• _PROBLEM DESCRIPTION_
For this exercise, retype all the data exactly and exclude every image.

'''

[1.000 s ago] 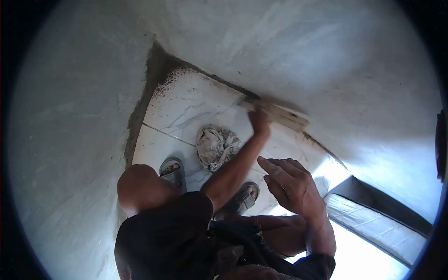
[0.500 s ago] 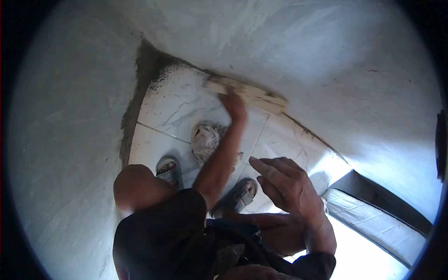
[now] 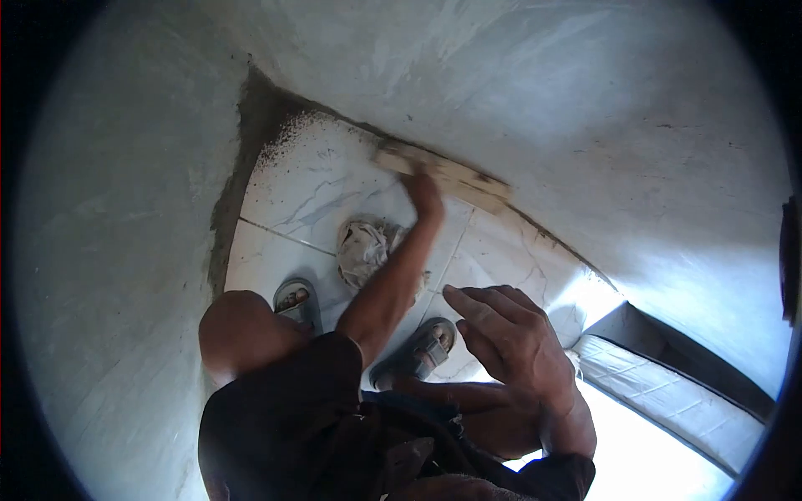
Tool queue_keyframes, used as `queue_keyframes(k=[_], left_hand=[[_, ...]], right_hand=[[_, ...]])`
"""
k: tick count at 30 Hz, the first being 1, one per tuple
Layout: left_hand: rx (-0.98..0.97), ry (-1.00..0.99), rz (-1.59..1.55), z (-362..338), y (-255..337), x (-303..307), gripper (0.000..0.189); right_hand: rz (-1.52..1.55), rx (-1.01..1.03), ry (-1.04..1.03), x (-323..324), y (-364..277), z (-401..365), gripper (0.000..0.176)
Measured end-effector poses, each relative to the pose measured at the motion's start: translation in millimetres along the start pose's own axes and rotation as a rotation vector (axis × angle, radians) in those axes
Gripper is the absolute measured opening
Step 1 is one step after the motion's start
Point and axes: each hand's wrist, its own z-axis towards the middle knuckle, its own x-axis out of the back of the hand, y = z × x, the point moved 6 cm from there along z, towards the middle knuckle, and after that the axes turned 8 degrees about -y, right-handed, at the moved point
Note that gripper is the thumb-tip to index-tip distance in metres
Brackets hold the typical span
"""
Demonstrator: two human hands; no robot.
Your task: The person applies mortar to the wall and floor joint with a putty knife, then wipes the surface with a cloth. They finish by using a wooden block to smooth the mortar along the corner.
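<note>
My left hand [image 3: 424, 190] reaches out to a pale wooden board [image 3: 468, 182] lying along the foot of the far wall. Its fingers look closed on the board's near side, though motion blurs them. My right hand [image 3: 510, 334] is raised in front of my right knee, fingers stretched out and holding nothing. Beneath my left forearm, a crumpled whitish bag or cloth [image 3: 363, 250] rests on the marbled tiles [image 3: 309, 196]. Dark damp mortar [image 3: 271, 108] fills the corner, with crumbs scattered over the tile beside it.
Grey plastered walls [image 3: 125, 217] rise on the left and ahead [image 3: 518, 92]. My sandalled feet [image 3: 296, 302] stand close to the bag. At right, a long pale quilted-looking object [image 3: 668, 392] lies by a bright opening.
The board and my left hand have shifted only slightly against the wall. My right hand stays raised, and the camera view has moved a little.
</note>
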Motion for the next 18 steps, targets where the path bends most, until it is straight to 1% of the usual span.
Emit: queue_keyframes(k=[2, 5, 6, 7, 8, 10, 12, 13, 14, 16, 17, 18], left_hand=[[-0.011, 0.096, 0.305, -33, -42, -15, 0.056], [-0.041, 0.122, 0.261, -53, -20, -33, 0.059], [0.02, 0.139, 0.243, -23, -30, -13, 0.054], [-0.161, -0.05, -0.125, 67, -129, 57, 0.045], [0.041, 0.008, -0.028, 36, -39, 28, 0.042], [0.039, -0.075, -0.279, 62, -61, 40, 0.04], [-0.019, 0.099, 0.019, 19, -71, 19, 0.044], [-0.025, 0.154, 0.183, -3, -76, 5, 0.053], [-0.048, 0.128, 0.271, -27, -59, -15, 0.06], [-0.084, 0.241, 0.268, -17, -68, -11, 0.053], [-0.097, 0.134, 0.385, 24, -102, 15, 0.049], [-0.093, 0.095, 0.235, 30, -87, 21, 0.045]], right_hand=[[0.059, 0.144, -0.01, -3, -14, 14, 0.037], [0.046, 0.155, -0.055, -7, -13, 23, 0.037], [0.046, 0.15, -0.064, -7, -12, 18, 0.037], [0.032, 0.112, -0.038, -5, -8, 12, 0.037], [0.017, 0.075, -0.01, -2, -3, 8, 0.038], [0.017, 0.063, -0.012, 0, -6, 7, 0.038], [0.015, 0.06, -0.021, -3, -11, 11, 0.038], [0.036, 0.113, -0.041, -7, -16, 17, 0.037], [0.054, 0.17, -0.062, -9, -20, 22, 0.036], [0.021, 0.15, -0.062, -7, -20, 27, 0.036], [-0.013, 0.113, -0.05, -4, -17, 27, 0.035], [-0.013, 0.104, -0.052, -3, -13, 22, 0.035]])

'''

• _SOLUTION TO THE PROBLEM_
[1.000 s ago] 
[0.500 s ago] 
[now] 
Tool queue_keyframes, used as `queue_keyframes(k=[_], left_hand=[[_, ...]], right_hand=[[_, ...]])`
"""
k: tick count at 30 Hz, the first being 1, one per tuple
Layout: left_hand: rx (-0.98..0.97), ry (-1.00..0.99), rz (-1.59..1.55), z (-362..338), y (-255..337), x (-303..307), gripper (0.000..0.189); right_hand: rz (-1.52..1.55), rx (-1.01..1.03), ry (-1.04..1.03), x (-323..324), y (-364..277), z (-401..365), gripper (0.000..0.176)
Measured end-effector poses, each relative to the pose measured at the motion's start: translation in millimetres along the start pose's own axes and rotation as a rotation vector (axis × angle, radians) in those axes
Gripper is the absolute measured opening
Step 1 is one step after the motion's start
Point and axes: each hand's wrist, its own z-axis towards the middle knuckle, its own x-axis out of the back of the hand, y = z × x, the point moved 6 cm from there along z, towards the middle knuckle, and after that the axes turned 8 degrees about -y, right-handed, at the moved point
Note that gripper is the thumb-tip to index-tip distance in metres
Brackets hold the typical span
"""
Demonstrator: two human hands; no robot.
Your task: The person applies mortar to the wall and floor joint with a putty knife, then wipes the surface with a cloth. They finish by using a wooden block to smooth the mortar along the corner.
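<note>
My left hand [image 3: 424, 190] reaches out to a pale wooden board [image 3: 468, 182] lying along the foot of the far wall. Its fingers look closed on the board's near side, though motion blurs them. My right hand [image 3: 510, 334] is raised in front of my right knee, fingers stretched out and holding nothing. Beneath my left forearm, a crumpled whitish bag or cloth [image 3: 363, 250] rests on the marbled tiles [image 3: 309, 196]. Dark damp mortar [image 3: 271, 108] fills the corner, with crumbs scattered over the tile beside it.
Grey plastered walls [image 3: 125, 217] rise on the left and ahead [image 3: 518, 92]. My sandalled feet [image 3: 296, 302] stand close to the bag. At right, a long pale quilted-looking object [image 3: 668, 392] lies by a bright opening.
The board and my left hand have shifted only slightly against the wall. My right hand stays raised, and the camera view has moved a little.
</note>
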Motion for the next 18 steps, targets where the path bends most, until it is straight to 1% of the usual span.
Emit: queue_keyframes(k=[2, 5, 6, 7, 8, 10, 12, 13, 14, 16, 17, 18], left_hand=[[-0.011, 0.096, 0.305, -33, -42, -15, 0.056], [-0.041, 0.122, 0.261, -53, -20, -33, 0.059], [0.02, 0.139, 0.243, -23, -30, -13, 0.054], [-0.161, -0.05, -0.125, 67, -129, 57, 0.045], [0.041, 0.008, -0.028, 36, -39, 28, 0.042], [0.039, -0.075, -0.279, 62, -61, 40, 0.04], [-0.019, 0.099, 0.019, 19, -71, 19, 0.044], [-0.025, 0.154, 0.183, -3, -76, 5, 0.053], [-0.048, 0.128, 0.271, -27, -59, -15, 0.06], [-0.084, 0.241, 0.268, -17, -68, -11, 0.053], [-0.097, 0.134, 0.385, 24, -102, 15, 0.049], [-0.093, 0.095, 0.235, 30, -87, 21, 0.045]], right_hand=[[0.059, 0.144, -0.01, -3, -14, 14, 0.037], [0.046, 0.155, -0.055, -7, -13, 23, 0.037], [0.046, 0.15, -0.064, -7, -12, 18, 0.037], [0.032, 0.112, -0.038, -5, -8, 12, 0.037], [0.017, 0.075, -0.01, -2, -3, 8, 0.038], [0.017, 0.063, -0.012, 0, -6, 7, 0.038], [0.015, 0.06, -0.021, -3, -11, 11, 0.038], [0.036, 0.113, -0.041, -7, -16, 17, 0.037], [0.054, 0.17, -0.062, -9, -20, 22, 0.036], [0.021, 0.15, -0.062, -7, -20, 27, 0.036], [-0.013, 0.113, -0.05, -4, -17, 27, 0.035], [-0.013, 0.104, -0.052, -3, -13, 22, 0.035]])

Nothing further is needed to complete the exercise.